Tutto sommato, l’unica certezza che abbiamo nella vita è la
morte – è il fatto che moriremo. Non sappiamo quando, ma sappiamo che moriremo,
con assoluta certezza. Assurdo destino del vivente, catastrofico… se pensiamo
che qualcuno ci abbia condannato a morte.
Questo però vuol dire che la morte non è un incidente, ma l’atto
costitutivo della vita. In pratica, senza morte, non ci sarebbe vita. Tra
parentesi, ecco perché non esiste dio… sarebbe l’essere che non muore! E invece
anche lui si trasforma.
Ma chi non muore non può esistere, perché gli mancherebbe quel
passaggio dall’essere al non-essere e dal non-essere all’essere che è la conditio sine qua non dell’esistere.

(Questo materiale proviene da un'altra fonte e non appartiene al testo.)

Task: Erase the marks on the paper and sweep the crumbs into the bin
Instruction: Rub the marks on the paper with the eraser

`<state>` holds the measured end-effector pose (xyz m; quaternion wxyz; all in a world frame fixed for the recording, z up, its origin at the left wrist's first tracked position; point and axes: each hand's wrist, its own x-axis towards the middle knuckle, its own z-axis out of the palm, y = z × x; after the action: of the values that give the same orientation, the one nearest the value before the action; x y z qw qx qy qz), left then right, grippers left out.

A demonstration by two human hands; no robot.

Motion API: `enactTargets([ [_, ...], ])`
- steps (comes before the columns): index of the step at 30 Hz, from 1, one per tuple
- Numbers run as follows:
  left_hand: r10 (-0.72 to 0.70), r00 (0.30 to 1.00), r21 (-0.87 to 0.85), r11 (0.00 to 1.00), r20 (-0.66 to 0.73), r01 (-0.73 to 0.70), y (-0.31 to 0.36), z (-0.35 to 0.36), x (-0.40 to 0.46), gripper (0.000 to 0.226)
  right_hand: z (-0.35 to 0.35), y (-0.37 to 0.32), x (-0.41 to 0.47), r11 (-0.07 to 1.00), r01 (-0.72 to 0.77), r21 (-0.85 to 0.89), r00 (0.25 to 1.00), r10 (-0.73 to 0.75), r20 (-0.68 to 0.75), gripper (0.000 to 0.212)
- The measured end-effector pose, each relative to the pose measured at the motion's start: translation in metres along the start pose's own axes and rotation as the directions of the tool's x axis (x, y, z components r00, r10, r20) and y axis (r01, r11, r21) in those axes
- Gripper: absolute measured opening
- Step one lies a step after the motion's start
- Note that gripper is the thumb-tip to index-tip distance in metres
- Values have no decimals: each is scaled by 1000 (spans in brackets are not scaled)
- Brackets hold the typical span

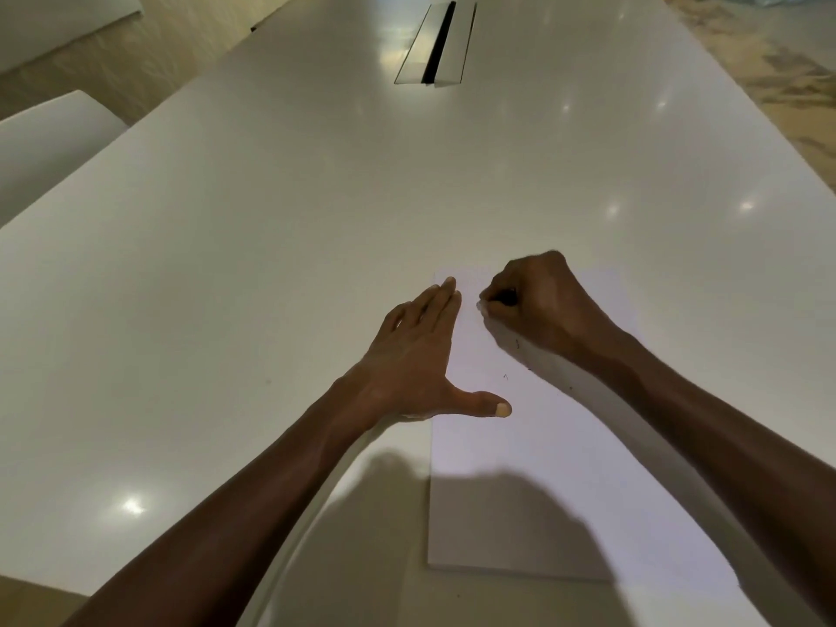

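A white sheet of paper (520,454) lies on the glossy white table (294,228), right of centre and near me. My left hand (416,364) lies flat on the paper's left edge, fingers together, thumb spread onto the sheet. My right hand (538,305) is closed in a fist on the upper part of the paper, gripping a small eraser (483,305) whose pale tip shows at the fingers and touches the sheet. A few tiny dark marks (505,376) show on the paper below that hand. No bin is in view.
A cable slot with open metal flaps (436,47) sits in the table's far middle. White chairs (49,142) stand off the left edge. Patterned floor (778,70) shows past the right edge. The table's near edge shows at the bottom left corner.
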<state>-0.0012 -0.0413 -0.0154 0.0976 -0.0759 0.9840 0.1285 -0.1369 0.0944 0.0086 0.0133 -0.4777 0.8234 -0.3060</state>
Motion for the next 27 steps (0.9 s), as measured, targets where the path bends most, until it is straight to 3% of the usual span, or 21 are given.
enactTargets([
  [6, 7, 1000, 18, 1000, 12, -7, -1, 0, 2, 142, 0, -21, -39, 1000, 26, 6, 991, -27, 132, 15],
  [13, 0, 1000, 24, 1000, 5, 0, -1, 0, 2, 141, 1, -24, -23, 999, 51, 10, 996, -51, 69, 13],
  [19, 13, 1000, 54, 998, 1, -13, 0, -2, 2, 135, 1, -41, -51, 995, 42, 91, 979, -59, 196, 12],
  [27, -22, 999, 26, 999, 39, 21, 3, -3, 1, 142, -14, -4, -19, 998, -19, -54, 998, 23, 64, 14],
])
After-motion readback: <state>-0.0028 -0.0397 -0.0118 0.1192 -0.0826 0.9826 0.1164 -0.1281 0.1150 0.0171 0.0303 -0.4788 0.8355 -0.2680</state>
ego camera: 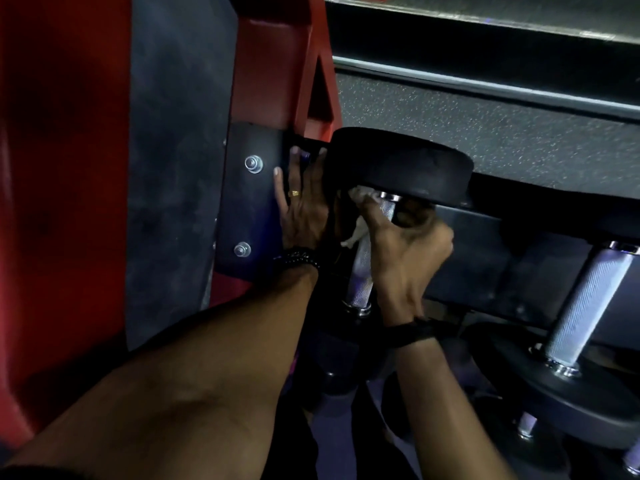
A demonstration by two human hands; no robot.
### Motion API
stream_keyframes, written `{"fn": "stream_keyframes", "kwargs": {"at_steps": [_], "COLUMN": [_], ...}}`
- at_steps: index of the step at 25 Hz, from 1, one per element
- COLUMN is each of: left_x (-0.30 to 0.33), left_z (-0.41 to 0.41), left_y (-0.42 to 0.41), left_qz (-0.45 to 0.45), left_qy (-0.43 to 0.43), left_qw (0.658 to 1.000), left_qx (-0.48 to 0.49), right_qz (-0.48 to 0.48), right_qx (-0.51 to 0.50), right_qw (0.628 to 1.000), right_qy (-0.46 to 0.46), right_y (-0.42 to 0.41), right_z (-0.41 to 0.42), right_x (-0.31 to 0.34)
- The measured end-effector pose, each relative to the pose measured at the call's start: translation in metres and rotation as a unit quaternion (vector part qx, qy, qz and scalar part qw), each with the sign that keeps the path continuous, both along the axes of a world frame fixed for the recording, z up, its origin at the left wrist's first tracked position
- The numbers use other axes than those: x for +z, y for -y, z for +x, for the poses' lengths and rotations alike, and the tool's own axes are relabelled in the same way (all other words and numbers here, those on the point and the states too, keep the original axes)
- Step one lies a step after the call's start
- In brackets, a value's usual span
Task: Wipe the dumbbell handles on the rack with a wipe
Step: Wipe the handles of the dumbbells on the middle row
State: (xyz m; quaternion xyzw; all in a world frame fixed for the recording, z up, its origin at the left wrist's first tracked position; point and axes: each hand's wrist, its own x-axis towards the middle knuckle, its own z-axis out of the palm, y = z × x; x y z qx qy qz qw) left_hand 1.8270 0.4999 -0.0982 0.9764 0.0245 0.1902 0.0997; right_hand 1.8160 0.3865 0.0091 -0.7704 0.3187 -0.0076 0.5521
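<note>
Speckled floor (485, 133) behind red rack (270, 74). Right hand (408, 251) curled round handle (367, 251) of leftmost dumbbell (398, 164), wipe (360, 199) pinched against it. Left hand (304, 202) flat, fingers straight, against rack plate (242, 202).

Dumbbell handle (363, 261): knurled metal, shiny chrome collars. Head (401, 164) at 12 o'clock: matt black rubber. Wipe (356, 233): thin white crumpled cloth/paper. Rack frame (273, 74): red painted metal w/ dark matt plate (242, 202), bright steel bolts (254, 164). Floor (485, 133): speckled rubber.
</note>
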Motion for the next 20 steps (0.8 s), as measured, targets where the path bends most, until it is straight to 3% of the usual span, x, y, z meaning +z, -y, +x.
{"fn": "stream_keyframes", "kwargs": {"at_steps": [5, 8, 12, 14, 16, 18, 20], "left_x": [0.003, 0.004, 0.004, 0.009, 0.012, 0.012, 0.010], "left_z": [0.001, 0.002, 0.000, -0.001, -0.004, -0.004, -0.001], "left_y": [0.004, 0.001, -0.001, 0.001, 0.002, 0.002, 0.001], "left_qz": [-0.012, -0.068, -0.009, -0.040, -0.076, -0.075, -0.058], "left_qy": [0.034, 0.014, -0.031, -0.046, -0.054, -0.059, -0.050], "left_qw": [0.999, 0.998, 0.999, 0.998, 0.996, 0.995, 0.997], "left_qx": [0.019, -0.002, -0.004, -0.005, 0.001, 0.002, 0.001], "right_qz": [0.001, 0.006, 0.146, 0.248, 0.289, 0.241, 0.126], "right_qx": [-0.072, -0.077, -0.118, -0.113, -0.102, -0.141, -0.167], "right_qw": [0.991, 0.991, 0.981, 0.961, 0.943, 0.955, 0.976], "right_qy": [0.111, 0.113, 0.041, -0.049, -0.127, -0.101, -0.063], "right_y": [-0.013, -0.016, 0.002, 0.011, 0.015, 0.016, 0.011], "right_z": [-0.018, -0.017, 0.002, 0.016, 0.021, 0.024, 0.021], "right_x": [0.002, -0.006, -0.012, -0.009, -0.006, -0.008, -0.008]}}
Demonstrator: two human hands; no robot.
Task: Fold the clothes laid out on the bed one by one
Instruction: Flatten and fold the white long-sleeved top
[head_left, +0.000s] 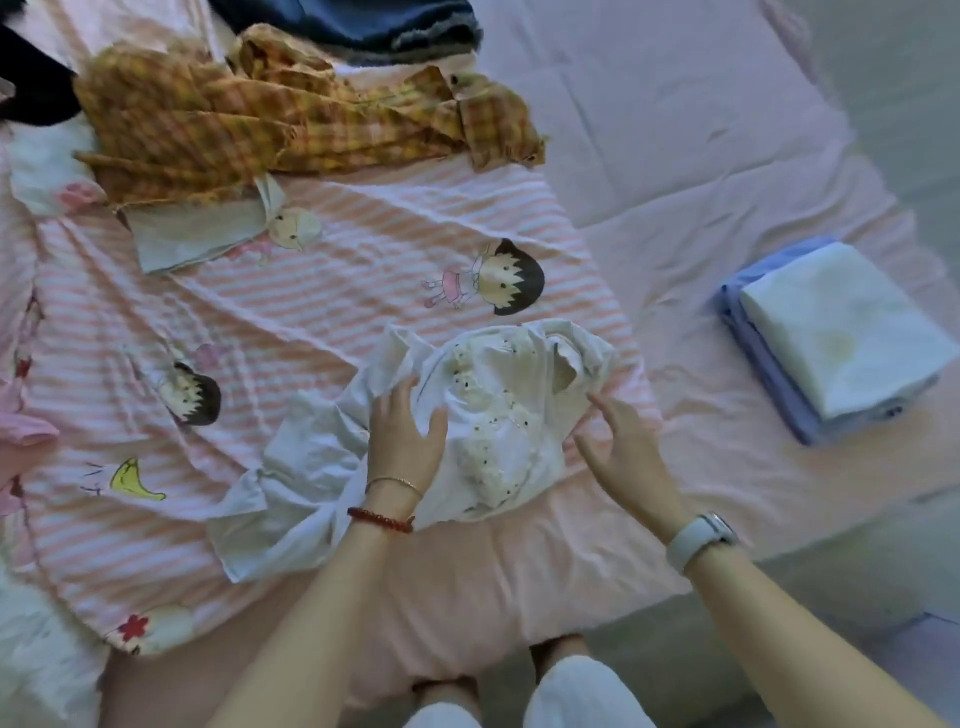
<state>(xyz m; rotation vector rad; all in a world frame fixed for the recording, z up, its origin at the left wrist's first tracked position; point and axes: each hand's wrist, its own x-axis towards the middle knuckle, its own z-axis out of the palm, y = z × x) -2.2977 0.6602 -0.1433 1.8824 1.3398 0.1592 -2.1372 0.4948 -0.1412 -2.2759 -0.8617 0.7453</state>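
White crumpled top (498, 415) on bed (675, 156); left hand (402, 436) flat on it, right hand (618, 441) at 3 o'clock, fingers relaxed, holding nothing.

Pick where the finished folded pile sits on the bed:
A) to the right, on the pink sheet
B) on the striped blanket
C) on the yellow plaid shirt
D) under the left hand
A: the folded pile rests on the plain pink sheet, right of the white shirt.

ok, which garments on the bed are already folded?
The white garment stacked on the lavender-blue one, at the bed's right. The yellow plaid shirt and white printed top lie crumpled.
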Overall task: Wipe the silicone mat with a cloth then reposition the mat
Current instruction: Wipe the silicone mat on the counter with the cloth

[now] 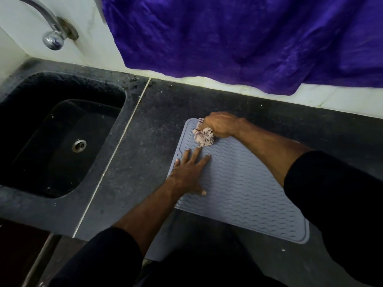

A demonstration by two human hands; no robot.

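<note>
Fingers (209,123) bunch a crumpled, patterned cloth (203,137) on ridged grey mat (248,191).

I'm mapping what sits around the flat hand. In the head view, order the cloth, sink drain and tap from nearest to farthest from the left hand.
From the left hand:
1. Cloth, just beyond the fingers, on the mat.
2. Sink drain, to the left.
3. Tap, far upper left, on the wall.

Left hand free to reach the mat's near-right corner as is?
Probably yes. The left hand lies flat and open on the mat; the ribbed surface toward that corner looks bare. The right hand with the cloth works the far end.
</note>
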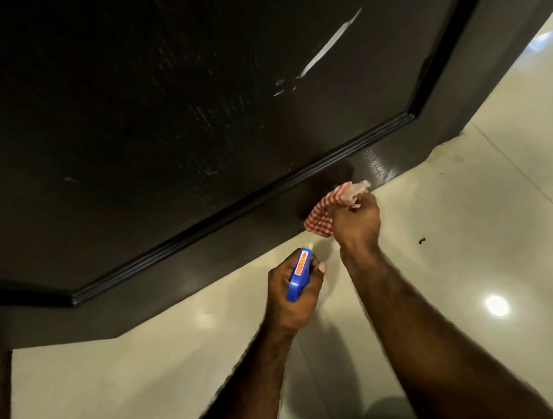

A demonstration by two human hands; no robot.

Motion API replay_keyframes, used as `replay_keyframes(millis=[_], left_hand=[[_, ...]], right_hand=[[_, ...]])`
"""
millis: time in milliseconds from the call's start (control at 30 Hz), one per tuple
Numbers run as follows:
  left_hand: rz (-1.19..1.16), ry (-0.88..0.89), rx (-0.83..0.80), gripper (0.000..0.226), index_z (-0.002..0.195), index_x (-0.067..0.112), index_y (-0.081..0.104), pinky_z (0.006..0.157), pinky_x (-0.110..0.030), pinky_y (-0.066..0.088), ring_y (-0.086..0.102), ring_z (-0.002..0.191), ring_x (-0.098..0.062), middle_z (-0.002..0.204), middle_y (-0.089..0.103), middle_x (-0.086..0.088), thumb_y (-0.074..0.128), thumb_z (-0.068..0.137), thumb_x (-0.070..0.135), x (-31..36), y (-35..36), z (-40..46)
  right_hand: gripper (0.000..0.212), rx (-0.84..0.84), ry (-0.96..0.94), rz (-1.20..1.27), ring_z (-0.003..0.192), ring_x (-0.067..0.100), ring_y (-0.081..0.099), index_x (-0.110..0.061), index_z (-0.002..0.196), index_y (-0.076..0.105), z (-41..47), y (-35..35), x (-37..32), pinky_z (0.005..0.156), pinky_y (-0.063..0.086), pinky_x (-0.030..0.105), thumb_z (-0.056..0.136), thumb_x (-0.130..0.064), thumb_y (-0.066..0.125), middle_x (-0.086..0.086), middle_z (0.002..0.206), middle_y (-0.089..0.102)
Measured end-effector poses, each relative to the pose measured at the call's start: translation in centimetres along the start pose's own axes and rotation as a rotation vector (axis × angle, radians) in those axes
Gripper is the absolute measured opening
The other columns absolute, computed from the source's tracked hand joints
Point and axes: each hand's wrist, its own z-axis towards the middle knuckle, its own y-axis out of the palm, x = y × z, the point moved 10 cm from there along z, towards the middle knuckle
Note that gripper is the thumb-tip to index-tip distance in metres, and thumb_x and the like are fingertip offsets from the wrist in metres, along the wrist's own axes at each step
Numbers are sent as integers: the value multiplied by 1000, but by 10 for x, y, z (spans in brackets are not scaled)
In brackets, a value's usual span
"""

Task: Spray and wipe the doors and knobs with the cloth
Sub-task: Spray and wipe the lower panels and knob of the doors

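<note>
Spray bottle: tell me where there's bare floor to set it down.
Bare tile floor lies right of the right hand, and more lies left of the left hand, below the door. It is crowded only where the cloth meets the door's bottom edge.

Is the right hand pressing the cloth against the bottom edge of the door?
Yes, the right hand grips the checked cloth bunched against the bottom rail of the dark door, just above the floor.

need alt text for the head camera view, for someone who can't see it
A right hand presses a bunched red-checked cloth against the bottom rail of a dark door, just above a glossy pale floor. The left hand grips a blue spray bottle beside it.
</note>
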Motion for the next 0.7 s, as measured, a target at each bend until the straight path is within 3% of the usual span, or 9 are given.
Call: replay_keyframes(millis=[67, 133, 233, 267, 367, 467, 567, 633, 700], left_hand=[[-23, 36, 16, 11, 89, 22, 65, 66, -41, 61, 64, 69, -23, 77, 65, 2, 72, 97, 24, 3, -4, 3], [-38, 62, 13, 7, 92, 23, 66, 68, -46, 62, 67, 72, -29, 80, 68, -2, 69, 95, 29, 0, -8, 3], [37, 97, 18, 13, 87, 21, 64, 64, -39, 58, 60, 65, -19, 75, 64, 7, 71, 96, 27, 0, -13, -3], [47, 112, 23, 13, 87, 21, 64, 64, -37, 58, 59, 65, -18, 74, 63, 8, 72, 96, 25, 1, -15, -5], [43, 44, 53, 13, 91, 24, 65, 66, -27, 59, 62, 68, -19, 75, 65, 9, 77, 96, 22, -11, -26, -6], [35, -10, 73, 11, 95, 17, 67, 66, -28, 61, 63, 68, -20, 77, 65, 6, 76, 97, 24, -26, -42, -10], [45, 20, 70, 10, 95, 16, 67, 64, -30, 60, 62, 65, -17, 75, 64, 6, 74, 98, 22, -25, -51, -15], [58, 36, 70, 9, 94, 18, 66, 65, -32, 61, 63, 67, -20, 77, 65, 4, 73, 98, 19, -25, -54, -16], [70, 9, 88, 9, 93, 18, 67, 67, -35, 62, 64, 69, -23, 78, 66, 2, 74, 98, 20, -31, -63, -20]], right_hand=[[42, 12, -137, 99, 103, 7, 71, -23, 131, 62, -20, 0, -39, 91, 60, 26, 95, -7, 75, -10, 116, 71], [37, 45, -421, 87, 98, 4, 72, -24, 125, 59, -45, -5, -77, 85, 59, 18, 95, -8, 72, -11, 111, 72], [40, 22, -648, -63, 109, 14, 69, -12, 138, 54, -53, 5, -59, 95, 57, 22, 100, -11, 67, 6, 122, 69], [48, -32, -582, -143, 114, 18, 68, -9, 145, 51, -46, 15, -35, 100, 56, 25, 100, -12, 68, 9, 127, 68], [57, -158, -37, -166, 124, 25, 67, -15, 152, 51, -22, 33, 33, 110, 54, 38, 99, -15, 73, 6, 135, 69], [42, -74, 98, -80, 110, 18, 68, -19, 138, 59, -26, 30, 19, 106, 56, 41, 99, -16, 72, -4, 121, 69], [40, -2, -252, 125, 106, 8, 69, -28, 134, 54, -65, 27, -49, 94, 58, 26, 100, -14, 70, -16, 115, 66], [39, 13, -630, 89, 110, 11, 70, -22, 135, 53, -94, 28, -82, 95, 59, 27, 99, -16, 67, -6, 121, 68], [50, -71, -757, -86, 118, 19, 66, -7, 144, 50, -92, 46, -61, 105, 54, 28, 98, -19, 66, 10, 132, 65]])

A meno che dio o l’Origine non esista nel senso in cui esistiamo
noi. In pratica, si potrebbe dire che proprio il non-essere ciclico sarebbe
garanzia dell’essere – conclusione paradossale. In altri termini, il passaggio
dal non-essere all’essere e viceversa connota l’esistenza temporale, ma si
potrebbe dare qualcosa senza
esistenza che sarebbe.
Dio non deve esistere… per essere.
Ma se l’esistenza è un divenire continuo (cioè, il tempo),
l’essere non deve più esistere: deve
essere al di fuori del tempo.
Però, in una cosa al di fuori del tempo, non accadrebbe nulla. E
quindi sarebbe di un’immobilità e staticità noiosissimi, senza mutamento alcuno
o con un mutamento caotico.
Ecco perché l’essere a un certo punto ha emanato il non-essere,
il tempo e il divenire – il mondo. Per non morire dalla noia.
Comunque quell’essere primitivo si è messo in gioco
dissolvendosi. Ma ora è in noi e ha bisogno di morire ogni tanto. Proprio come
il seme, che deve morire per germogliare o come la pupa che deve morire per generare
la farfalla. Si passa da uno stadio all’altro, rimanendo però in un certo senso
sempre gli stessi.
Nella Bhagavad Gita, si dice che morire è come cambiare d’abito.
Noi oggi potremmo dire che è come formattare un disco. L’hardware è sempre lo
stesso, ma il software viene cancellato… anche se con appositi programmi
qualcosa del vecchio si recupera. Chissà mai.